すべてのミッションをクリアし、すべての武器を集め、無理ゲーとまで感じるラスボスを何とか頑張って倒さなくてはいつまでもこのエンディングは見る事が出来ませんので、プレイヤー達はそれまでの4つのエンディングを出して「次が最後だ、次こそ、次こそ幸せに……!」と気合を入れてラスボスに挑みます。
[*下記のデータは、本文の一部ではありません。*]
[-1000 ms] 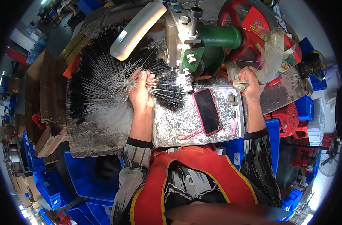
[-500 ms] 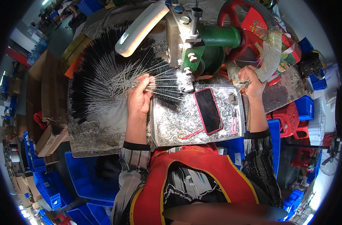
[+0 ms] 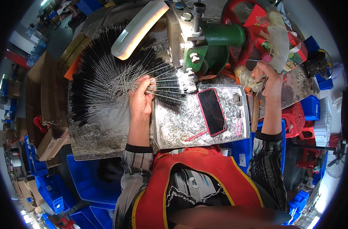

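Two hands are in our view: left of centre, the left hand (image 3: pixel 141 101) pinches the wire stems of some black-bristled brushes (image 3: pixel 169 84), whose right ends we lose in the glare by the green machine (image 3: pixel 223 36). Right of centre, the right hand (image 3: pixel 271 79) curls near the red wheel (image 3: pixel 252 38), which the top edge cuts off; its fingertips are partly hidden, so we cannot tell what it grips.
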`<action>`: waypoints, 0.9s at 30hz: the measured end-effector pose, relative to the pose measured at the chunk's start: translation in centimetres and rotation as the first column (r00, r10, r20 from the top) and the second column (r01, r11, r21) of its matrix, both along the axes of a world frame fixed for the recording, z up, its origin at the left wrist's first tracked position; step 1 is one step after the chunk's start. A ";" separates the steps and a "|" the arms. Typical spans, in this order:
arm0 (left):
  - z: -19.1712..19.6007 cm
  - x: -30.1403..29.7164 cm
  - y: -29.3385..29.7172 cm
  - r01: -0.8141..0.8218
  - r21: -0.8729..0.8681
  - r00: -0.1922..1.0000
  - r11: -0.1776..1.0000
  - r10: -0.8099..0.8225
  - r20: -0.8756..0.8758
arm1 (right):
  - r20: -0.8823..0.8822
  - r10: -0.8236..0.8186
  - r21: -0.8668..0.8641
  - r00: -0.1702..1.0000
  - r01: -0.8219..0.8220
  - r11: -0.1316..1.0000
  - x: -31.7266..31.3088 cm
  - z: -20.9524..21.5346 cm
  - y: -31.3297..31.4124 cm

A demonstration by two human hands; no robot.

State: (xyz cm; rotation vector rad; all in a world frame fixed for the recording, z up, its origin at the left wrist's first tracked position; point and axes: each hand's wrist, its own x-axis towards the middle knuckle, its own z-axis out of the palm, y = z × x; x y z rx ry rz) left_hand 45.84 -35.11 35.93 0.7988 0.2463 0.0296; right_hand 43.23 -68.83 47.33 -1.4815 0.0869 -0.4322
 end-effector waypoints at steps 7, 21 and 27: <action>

そして頑張って最後まで抗った結果が、アレです。必死に最後までいったプレイヤーは絶望に叩きのめされた事でしょうね、製作者側はどうしてあんなキャッチコピーを付けたのでしょうか、抗った結果がアレなのに。

とりあえず、どんなエンディングなのかはここでは書きません。ご自身で頑張ってクリア条件を満たしてみて下さい、くれぐれもネタバレやwikiを見ないように、衝撃が軽減してつまらなくなってしまいますので。

プレイ動画などの映像を見るならまだ大丈夫ですよ。けれど見るならせめてラスボス銭湯開始辺りからを見て下さい、どんなに難しいか、そしてそれをクリア出来たあとに来るエンディングの重みが分かりますので。

では、このゲームかなり難しいし面倒なシステムなのでなかなか自分でクリアまで行けない、という方が多いかもしれませんが、出来る所まででもご自身で頑張ってみて下さい、古いし今ならそんな値はしないと思いますよ。